In Olanda, un vecchio affumicatoio ospita nei suoi spazi un ménage familiare decisamente fuori dagli schemi. Entrambi costruiti con passione e originalità
È una famiglia decisamente fuori dalle convenzioni quella formata da Willem Kors e Babette Borgman, imprenditori olandesi che vivono con i due figli nella cittadina marittima di Huizen. Anche se Babette e Willem sono ufficialmente divorziati hanno deciso di continuare a condividere la stessa casa, un ex affumicatoio costruito nel 1859, che hanno completamente riorganizzato per venire incontro alle esigenze della loro nuova situazione familiare.
Delle tre ali a pianta rettangolare in cui si articola la costruzione Babette occupa quella sinistra, dove un tempo si trovavano le cabine di affumicatura del pesce. Willem si è trasferito in quella a destra, che ospita la cucina e un ampio soggiorno, mentre una zona centrale, separata da vetrate scorrevoli, funge da area di raccordo che consente l’accesso alle camere dei figli al piano interrato e nel sottotetto. Gli stili non potrebbero essere più diversi: femminile e dai vivaci accostamenti di colore lo spazio di Babette, rustico e di impronta industrial quello di Willem.
Ad accomunarli è una calda sensazione di accoglienza e intimità e le molteplici tracce del passato di questo inconsueto edificio, dai pavimenti ai grandi portali in legno sino alle pareti lasciate a grezzo, che i due imprenditori hanno personalizzato seguendo il proprio gusto, frutto non solo della loro passione ma anche di duro lavoro. Il risultato: un originale mix in cui convivono mobili vintage e pezzi di design contemporaneo, testimonianze del passato come i soffitti a travi in legno e gli stretti box in cui veniva affumicato il pesce e tocchi di modernità.

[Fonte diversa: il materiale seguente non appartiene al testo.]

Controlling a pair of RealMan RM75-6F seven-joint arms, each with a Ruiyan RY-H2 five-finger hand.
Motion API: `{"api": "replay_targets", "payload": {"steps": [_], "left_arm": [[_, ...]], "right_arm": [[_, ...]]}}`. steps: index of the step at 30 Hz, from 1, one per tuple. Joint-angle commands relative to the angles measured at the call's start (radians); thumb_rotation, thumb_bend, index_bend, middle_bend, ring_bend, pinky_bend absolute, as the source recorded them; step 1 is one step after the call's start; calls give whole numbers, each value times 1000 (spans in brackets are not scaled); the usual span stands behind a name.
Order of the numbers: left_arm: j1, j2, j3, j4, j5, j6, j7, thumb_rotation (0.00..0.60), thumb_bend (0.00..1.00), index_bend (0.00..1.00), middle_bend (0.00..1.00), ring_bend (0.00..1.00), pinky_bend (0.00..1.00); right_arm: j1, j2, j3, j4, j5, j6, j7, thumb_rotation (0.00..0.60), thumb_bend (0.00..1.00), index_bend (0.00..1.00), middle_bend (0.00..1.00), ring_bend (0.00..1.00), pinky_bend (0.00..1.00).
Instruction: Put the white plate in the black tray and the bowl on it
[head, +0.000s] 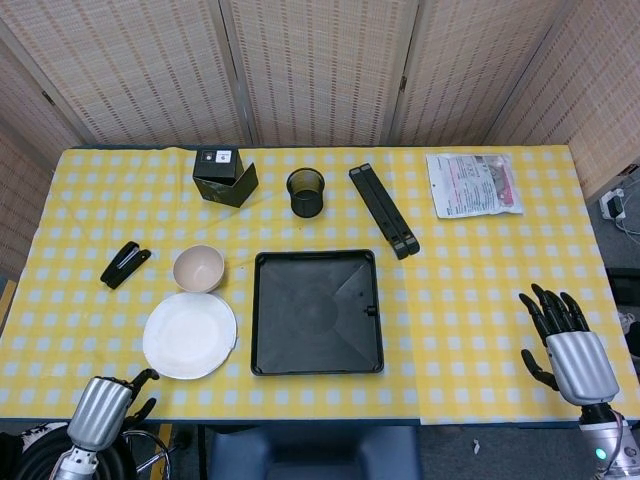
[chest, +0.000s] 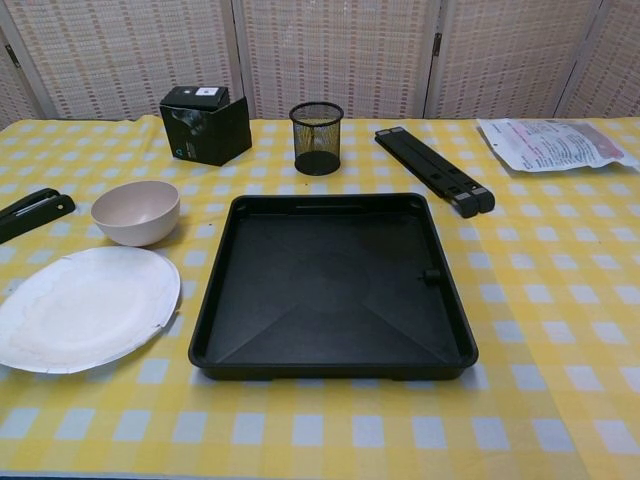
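The white plate (head: 189, 334) (chest: 82, 307) lies flat on the checked cloth, just left of the empty black tray (head: 317, 311) (chest: 332, 286). A beige bowl (head: 198, 268) (chest: 135, 212) stands upright behind the plate, apart from it. My left hand (head: 103, 408) hangs at the table's front edge, below and left of the plate, holding nothing; how its fingers lie is hard to make out. My right hand (head: 567, 343) sits far right near the front edge, fingers spread, empty. Neither hand shows in the chest view.
A black stapler (head: 125, 263) lies left of the bowl. At the back stand a black box (head: 224, 175), a mesh pen cup (head: 305, 192) and a long black bar (head: 383, 210). A plastic packet (head: 473, 184) lies at the back right.
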Motion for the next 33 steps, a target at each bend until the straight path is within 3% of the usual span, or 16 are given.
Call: {"api": "replay_targets", "payload": {"steps": [1,23,33], "left_arm": [[-9,-23,-8,20,-11,-14,12,600,289,446,1000,1000,1000],[-65,-150,-23,145,-65,-96,33,600,290,456,1000,1000,1000],[-83,-231,-36,256,-82,-100,38,600,295,491,1000,1000,1000]], "right_arm": [[2,-1,2,2,1,-1,3,600,406,0,0,0,0],[14,0,6,4,28,-32,2,600,405,0,0,0,0],[13,3,5,4,29,-30,6,600,405,0,0,0,0]]}}
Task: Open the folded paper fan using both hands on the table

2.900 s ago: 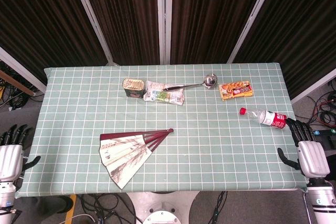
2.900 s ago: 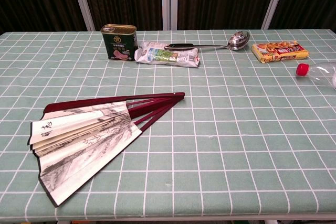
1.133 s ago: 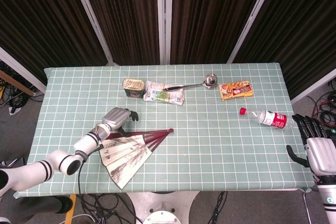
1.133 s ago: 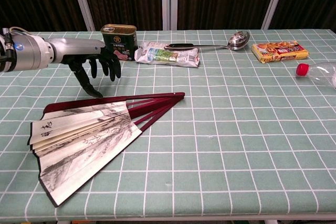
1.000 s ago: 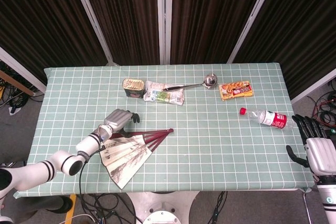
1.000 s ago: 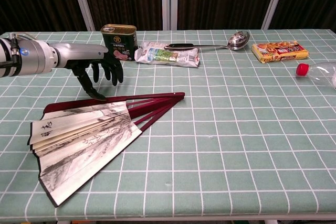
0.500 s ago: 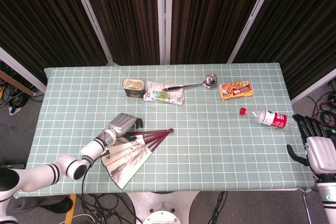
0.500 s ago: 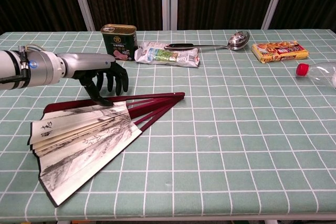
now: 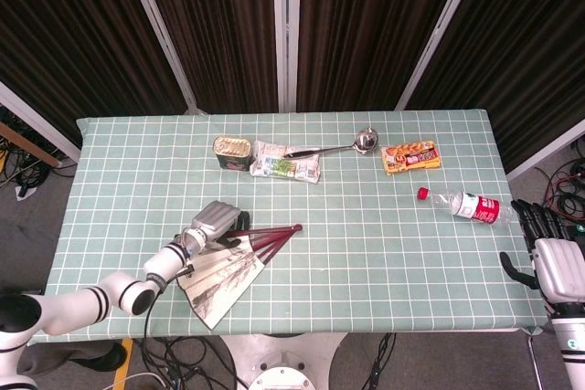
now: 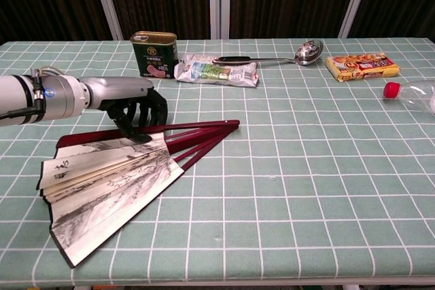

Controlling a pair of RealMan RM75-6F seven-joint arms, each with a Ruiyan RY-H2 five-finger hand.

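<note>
Fan (image 10: 109, 181) lies near the front left table (image 10: 306, 188) edge, partly spread; black brush characters are seen on its paper, unreadable. Left hand (image 10: 136, 110) is set at the fan's upper rib, fingers curled down; an actual grasp cannot be told. Right hand (image 9: 547, 258) hangs off the right edge, fingers apart, nothing held. Farther back: green can (image 10: 154, 53), label illegible; bottle (image 9: 464, 205), red label.

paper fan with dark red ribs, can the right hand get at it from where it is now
Probably yes. The right hand sits off the table's right edge, holding nothing, and bare checked cloth lies between it and the paper fan with dark red ribs. Only the left hand, at the fan's upper rib, crowds it.
</note>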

«Ci siamo subito innamorati di questo posto – racconta Willem – perché lo spazio era tanto e le idee per risistemarlo infinite. Inizialmente abbiamo seguito i preziosi consigli dello studio di architettura HemelsBy, ma poi abbiamo portato avanti da soli il progetto di ristrutturazione, partendo praticamente da zero. Babette ha sfruttato la sua inesauribile creatività, io la mia manualità, e un ambiente dopo l’altro abbiamo composto la nostra casa come un puzzle, conservando le parti originali che ci sembravano esprimere meglio la storia dell’edificio e usandole come solida base per realizzare il resto.
Il piano terra e il sottotetto, per esempio, erano collegati da una suggestiva scala in ghisa che abbiamo mantenuto, cucina e living si trovano dove un tempo c’era il deposito dei carri che trasportavano il pesce, e quasi ovunque abbiamo conservato le murature originali, che sono uno degli elementi più identitari di tutta la costruzione. Mancava solo un giardino, ma abbiamo rimediato creando uno spazio esterno con vecchi pallet come sedute e lussureggianti piante di bambù».
Separarsi ma decidere di continuare a vivere insieme, come hanno fatto Willem e Babette, può essere complicato, ma la disposizione degli spazi non convenzionali della casa hanno aiutato una coppia altrettanto non convenzionale a trovare la soluzione. «Nei vecchi box per l’affumicatura abbiamo creato una piccola cucina e il mio bagno privato – spiega Babette – separati dal resto dell’ambiente dalle porte in legno originali, e spostato la mia camera da letto nel sottotetto, dove c’è spazio in abbondanza. Oggi, entrambi abbiamo la nostra vita e le nostre attività professionali, con la mia a portarmi spesso all’estero, ma essere riusciti a mantenere una dimensione familiare comune lo consideriamo un successo, per noi e per i nostri figli. Per cui dobbiamo ringraziare anche questa casa così straordinaria».